- Born: 10 September 1945 Jyoli, Almora, Kumaon Division, United Provinces of Agra and Oudh, British India
- Died: 22 August 2010 (aged 64) Tehri, Uttarakhand, India
- Other name: Girda
- Occupations: Social Activist; Scriptwriter; Director; Lyricist; Singer; Poet; Organic Culturist; Writer;
- Spouse: Hemlata Tiwari
- Children: Tuhinananhu Tewari

= Girish Tiwari =

Indian activist (1916-1944)

Girish Tiwari "Girda" (10 September 1945 – 22 August 2010) was an Indian scriptwriter, director, lyricist, singer, poet, literary writer, and social activist from Uttarakhand, India. He is well-known for composing various poems and songs that were used in the Uttarakhand Statehood Movement.

==Early life==
Born on 10 September 1945 in the village of Jyoli near Hawalbag in Almora District of Uttarakhand, he attended school at the Government Inter College in Almora and later schooling at Nainital. After meeting renowned lyricist and writer Late Brijendra Lal Sah, he realized his potential for creativity.

At the age of twenty-one, Girda met social activists at Lakheempur Khiri and got influenced by their work in the society. These meetings at such a tender age changed the life path of Girda and made him a creative writer and a social activist. He has been associated with the famed Chipko Movement and later with the Uttarakhand Andolan.

Girda left Almora for Lucknow in the 60s where he survived on odd jobs. Two prominent theories for his departure have emerged since then. The first is an account presented by writer Navin Joshi who theories Girda left Almora after suffering heartbreak from an unrequited love.

The more likely theory however points to more reformative motivations. In the 60s Girda tied a Hudka to his neck and would play the instrument in public. The Hudka was a symbol of caste divide and was played exclusively by specific Schedule Caste groups which were deemed untouchable. Tiwari was a Brahmin and him playing the hudka challenges caste hierarchy.

==Career==
In 1967, Girda came in contact with Brijendra Lal Sah, a folk musician, poet, lyricist and theater personality, with whose recommendation Girda got a job in the Song and Drama Division of the Government of India, Nainital. As part of his work Girda's poems, songs, dramas and talks started getting broadcast on All India Radio. He was especially associated with the Uttarayan program of All India Radio, Lucknow.

In 1976 Girda joined "Yugmanch" a Nainital Theater group aimed at preserving and promoting the folk literature, art, and folk theatre of the hills. Girda has directed famous plays like "Andha Yug", "Andher Nagri", "Thank you Mr.

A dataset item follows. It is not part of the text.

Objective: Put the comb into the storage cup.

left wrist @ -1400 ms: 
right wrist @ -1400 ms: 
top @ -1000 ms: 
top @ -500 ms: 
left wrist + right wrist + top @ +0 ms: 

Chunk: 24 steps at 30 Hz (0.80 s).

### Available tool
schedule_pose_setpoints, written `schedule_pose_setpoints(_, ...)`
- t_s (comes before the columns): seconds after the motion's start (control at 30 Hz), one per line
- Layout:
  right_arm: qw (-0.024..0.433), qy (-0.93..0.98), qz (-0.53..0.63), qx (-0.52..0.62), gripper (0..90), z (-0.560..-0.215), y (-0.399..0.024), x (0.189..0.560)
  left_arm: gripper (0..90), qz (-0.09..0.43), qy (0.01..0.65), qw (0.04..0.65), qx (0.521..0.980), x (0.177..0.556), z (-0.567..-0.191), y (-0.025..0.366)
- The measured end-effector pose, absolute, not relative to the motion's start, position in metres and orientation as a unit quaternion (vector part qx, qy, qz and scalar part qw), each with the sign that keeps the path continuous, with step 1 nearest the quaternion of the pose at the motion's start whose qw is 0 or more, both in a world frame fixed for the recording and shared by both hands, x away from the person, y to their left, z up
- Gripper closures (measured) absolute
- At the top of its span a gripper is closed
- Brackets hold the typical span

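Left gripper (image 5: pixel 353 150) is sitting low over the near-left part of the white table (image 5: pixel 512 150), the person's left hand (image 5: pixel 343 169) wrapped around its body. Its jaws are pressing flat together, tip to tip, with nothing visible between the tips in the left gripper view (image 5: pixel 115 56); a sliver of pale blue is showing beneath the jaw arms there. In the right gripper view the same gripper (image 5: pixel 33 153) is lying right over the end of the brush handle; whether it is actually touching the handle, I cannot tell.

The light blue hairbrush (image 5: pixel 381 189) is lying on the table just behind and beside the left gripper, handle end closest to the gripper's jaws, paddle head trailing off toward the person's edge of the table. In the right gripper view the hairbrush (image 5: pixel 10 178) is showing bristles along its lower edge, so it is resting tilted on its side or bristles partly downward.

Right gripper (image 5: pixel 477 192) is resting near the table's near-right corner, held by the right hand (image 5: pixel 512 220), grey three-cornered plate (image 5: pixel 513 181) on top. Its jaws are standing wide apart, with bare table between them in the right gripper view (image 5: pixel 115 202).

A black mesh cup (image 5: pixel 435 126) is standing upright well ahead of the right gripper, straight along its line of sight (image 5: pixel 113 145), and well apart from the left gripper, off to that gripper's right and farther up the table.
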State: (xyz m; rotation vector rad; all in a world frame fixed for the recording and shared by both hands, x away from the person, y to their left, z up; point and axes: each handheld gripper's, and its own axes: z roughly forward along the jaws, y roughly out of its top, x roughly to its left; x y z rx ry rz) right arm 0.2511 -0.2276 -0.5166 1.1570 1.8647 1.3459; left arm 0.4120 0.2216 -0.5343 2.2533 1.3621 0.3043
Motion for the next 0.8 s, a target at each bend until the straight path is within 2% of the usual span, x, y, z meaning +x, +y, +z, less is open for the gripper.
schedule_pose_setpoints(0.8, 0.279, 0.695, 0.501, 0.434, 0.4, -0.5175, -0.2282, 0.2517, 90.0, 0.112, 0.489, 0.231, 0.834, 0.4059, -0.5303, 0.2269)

Glad" and "Bharat Durdasha" with the Yug Manch. Girda has written plays including "Nagare Khamosh Hain" and "Dhanush Yagya" in response to the on-going Emergency declared by Prime Minister Indira Gandi. Girda edited "Shikharon ke Swar" in 1969, and later "Hamari Kavita ke Ankhar" and "Rang Dari Dio Albelin Main".

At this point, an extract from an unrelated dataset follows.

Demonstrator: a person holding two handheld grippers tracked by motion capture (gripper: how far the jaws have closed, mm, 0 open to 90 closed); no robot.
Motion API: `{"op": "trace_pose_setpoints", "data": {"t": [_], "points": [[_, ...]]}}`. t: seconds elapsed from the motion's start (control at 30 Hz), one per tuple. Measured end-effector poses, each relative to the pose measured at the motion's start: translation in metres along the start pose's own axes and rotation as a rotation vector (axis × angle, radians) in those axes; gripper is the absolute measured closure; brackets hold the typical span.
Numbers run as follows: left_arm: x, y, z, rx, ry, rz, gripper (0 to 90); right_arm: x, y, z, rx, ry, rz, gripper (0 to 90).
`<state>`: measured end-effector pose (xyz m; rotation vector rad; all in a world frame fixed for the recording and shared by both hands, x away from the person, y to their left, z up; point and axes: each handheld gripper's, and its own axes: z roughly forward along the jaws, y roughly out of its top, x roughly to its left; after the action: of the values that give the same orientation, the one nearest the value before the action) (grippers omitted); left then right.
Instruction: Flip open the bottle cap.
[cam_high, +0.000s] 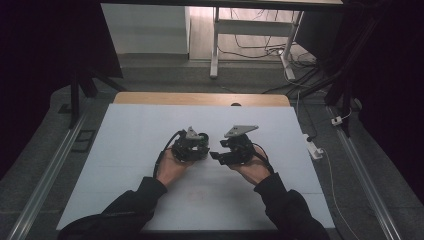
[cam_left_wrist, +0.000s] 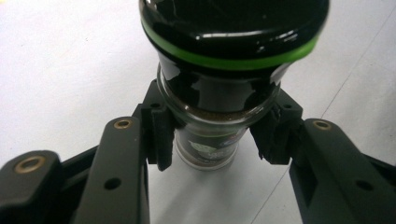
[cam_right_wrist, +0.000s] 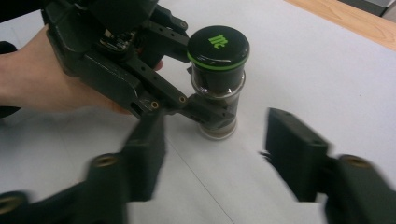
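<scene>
A small glass spice jar (cam_right_wrist: 218, 70) with a black lid and a green ring stands upright, its base on the white table top (cam_right_wrist: 303, 70). My left gripper (cam_left_wrist: 217, 140) is shut on the jar's glass body just under the lid, one pad (cam_left_wrist: 161, 140) on each side. In the right gripper view the left gripper (cam_right_wrist: 210, 114) reaches in from the left, held by a hand. My right gripper (cam_right_wrist: 219, 154) is open and blurred, its jaws spread wide a short way in front of the jar. From above, both grippers (cam_high: 192, 145) (cam_high: 225, 152) meet at mid-table.
The white sheet (cam_high: 150, 200) covers the table, with a wooden strip (cam_high: 200, 98) along the far edge. Beyond it stand a white desk frame (cam_high: 215, 45) and loose cables on the floor. A white power strip (cam_high: 314, 149) lies off the right edge.
</scene>
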<state>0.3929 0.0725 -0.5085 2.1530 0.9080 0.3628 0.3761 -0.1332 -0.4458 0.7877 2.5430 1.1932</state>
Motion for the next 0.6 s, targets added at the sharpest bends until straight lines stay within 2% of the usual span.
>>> {"op": "trace_pose_setpoints", "data": {"t": [0.03,0.07,0.1,0.13,0.17,0.2,0.6], "points": [[0.000,0.000,0.000,0.000,0.000,0.000,53.4,0.000,0.001,0.001,0.003,0.009,0.000,52.6],[0.000,0.000,0.000,0.000,0.000,0.000,53.3,-0.001,0.002,0.003,0.013,0.022,-0.004,62.4],[0.000,0.000,0.000,0.001,0.001,0.001,53.4,-0.001,0.003,0.005,0.017,0.034,-0.006,67.4],[0.000,0.000,0.000,0.002,0.001,0.002,53.4,-0.001,0.003,0.005,0.017,0.034,-0.006,67.4],[0.000,0.000,0.000,0.004,0.002,0.004,53.4,-0.001,0.003,0.006,0.016,0.041,-0.014,73.1],[0.000,0.000,0.000,0.003,0.002,0.002,53.4,-0.002,0.004,0.008,0.012,0.057,-0.021,88.2],[0.000,0.000,0.000,0.008,0.001,0.008,53.4,0.003,0.015,0.026,0.002,0.084,-0.007,89.8]]}}
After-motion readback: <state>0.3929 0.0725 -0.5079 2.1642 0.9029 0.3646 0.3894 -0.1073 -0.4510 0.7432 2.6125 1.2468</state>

In Nainital on 27 November 1977 Girda headed a rally speaking out against the timber auctions that were being held. In this public demonstration, Girda composed and sang the poem 'Vrikshan ko Vilap' written by Gauri Dutt Pandey 'Gaurda' in 1926 with a new tone and sharp words. Girda was arrested and locked up in Haldwani, he was released in the evening where the proestors were told the auction had been stopped.

His latest compilation of poems and songs specially focusing "Uttarakhand Andolan" and "Uttarakhand Kavya" which was published in 2002. His songs "myar himala" has been an inspiration for the statehood movement, some other songs he made were "jainta ik din to aalo" which translated legendary poet Faiz Ahmed Faiz to kumaoni along with others.

He took voluntary retirement from the post of instructorship in the Song and Drama Division of the Ministry of Information and Broadcasting, and thereafter joined the Uttarakhand movement, and took to full-time creative writing. He was one of the founders and member of the editorial board of PAHAR, a Nainital-based organisation involved with promotion of Himalayan culture.

He died on 22 August 2010, after a brief illness and was survived by his wife Hemlata Tiwari and one son.